How do state-space models like Mamba differ from attention, and when would you use one?
A state-space model carries a fixed-size hidden state forward through the sequence like a selective recurrence, giving O(N) time and constant per-step memory with no KV cache that grows with context. Attention instead compares every token to every other, which is O(N^2) but allows exact lookup of any past token. Mamba's gates are input-dependent, recovering much of attention's content-awareness; the trade-off is that a fixed state can't recall arbitrary far-back tokens as precisely. In practice, hybrids that interleave Mamba layers with a few attention layers give near-linear cost with near-attention quality.
How to think about it
The two mix sequence information in fundamentally different ways.

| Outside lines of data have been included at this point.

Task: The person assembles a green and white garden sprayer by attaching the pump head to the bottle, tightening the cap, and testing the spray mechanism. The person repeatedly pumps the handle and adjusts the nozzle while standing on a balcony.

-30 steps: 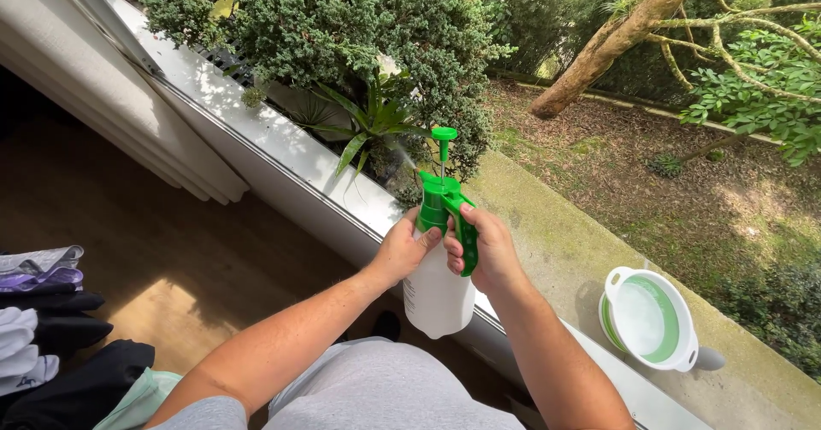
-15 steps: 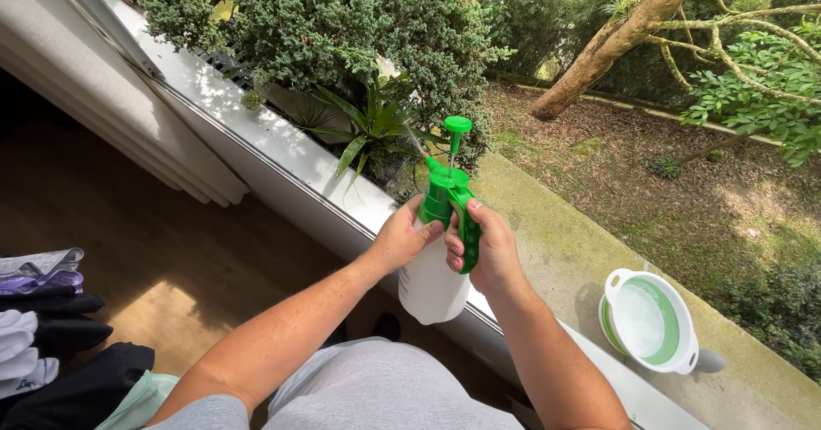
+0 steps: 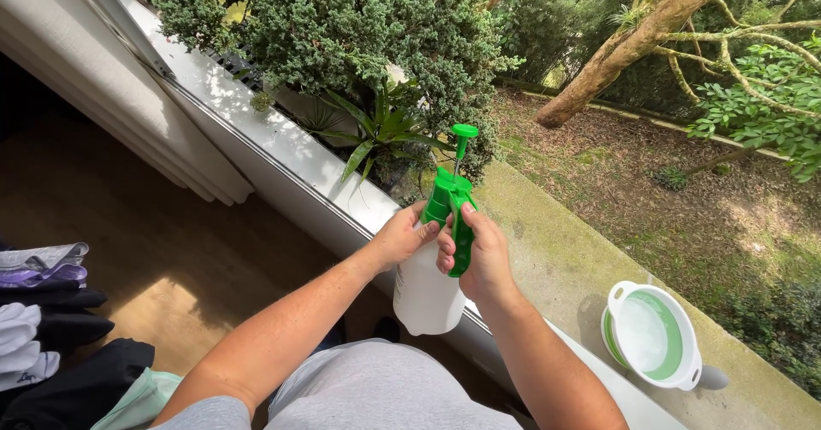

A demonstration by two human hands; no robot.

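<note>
Both hands are gripping the pump sprayer (image 3: pixel 432 289), upright over the sill (image 3: pixel 547 259). Right hand (image 3: pixel 481 255) is wrapping the green handle; left hand (image 3: pixel 402 235) is pinching the head. Nozzle is facing the planter bush (image 3: pixel 368 36).

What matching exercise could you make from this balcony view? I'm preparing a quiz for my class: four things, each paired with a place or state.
Things:
1. spray bottle
2. collapsible bowl
3. pump knob
4. folded clothes

Places or states:
A. on the concrete ledge, right of the hands
B. raised on its rod above the green sprayer head
C. held by both hands, left hand and right hand
D. piled at the left edge, over the wooden floor

Pairs: 1-C, 2-A, 3-B, 4-D
</note>
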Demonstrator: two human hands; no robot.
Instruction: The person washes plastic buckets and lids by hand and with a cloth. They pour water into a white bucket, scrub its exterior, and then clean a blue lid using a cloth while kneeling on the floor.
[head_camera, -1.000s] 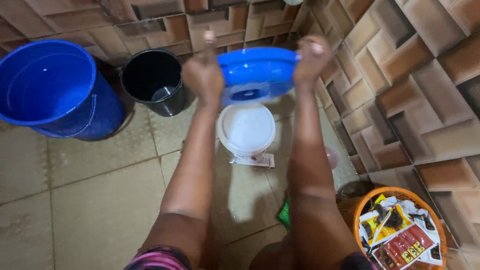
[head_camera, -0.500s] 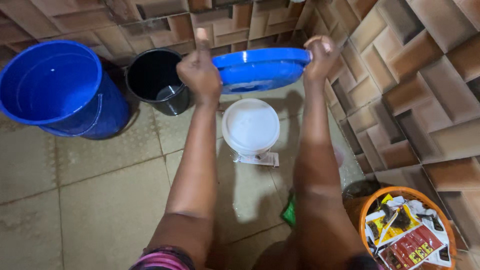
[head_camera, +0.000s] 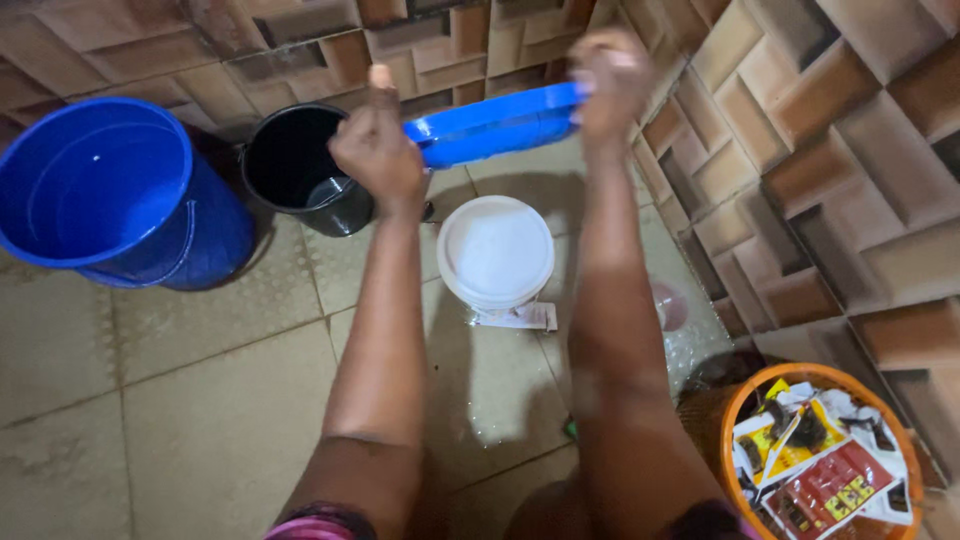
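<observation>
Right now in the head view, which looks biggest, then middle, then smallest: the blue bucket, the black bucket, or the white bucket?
1. Blue bucket, clearly the largest.
2. Black bucket and white bucket look about alike across the top; the white one sits nearer the camera, so I can't rank them.

Tiled floor (head_camera: 200, 400), blue bucket (head_camera: 110, 195), black bucket (head_camera: 300, 165), white tub (head_camera: 495, 250)

Glossy smooth plastic blue lid (head_camera: 490, 127); matt white plastic bucket (head_camera: 495, 252); textured floor tiles (head_camera: 200, 400).
</observation>
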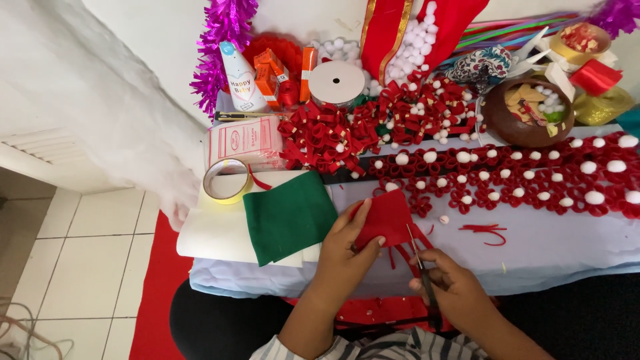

Attention compares every query to every key — O(N²) compute and, at inference, a KV cache that grows linearly with context. Its superpower is exact lookup: any token can directly retrieve any other, however far back.
State-space models (Mamba) treat the sequence as a selective linear recurrence: a fixed-size hidden state is carried forward and updated with input-dependent gates that decide what to keep or forget.
| Attention | SSM (Mamba) | |
|---|---|---|
| Time | O(N²) | O(N) |
| Inference memory | KV cache grows with N | fixed-size state |
| Long-range recall | exact lookup | compressed into state |
When to reach for an SSM: streaming or very long sequences where throughput and constant memory matter more than perfect recall — the absence of a growing KV cache is a major serving win.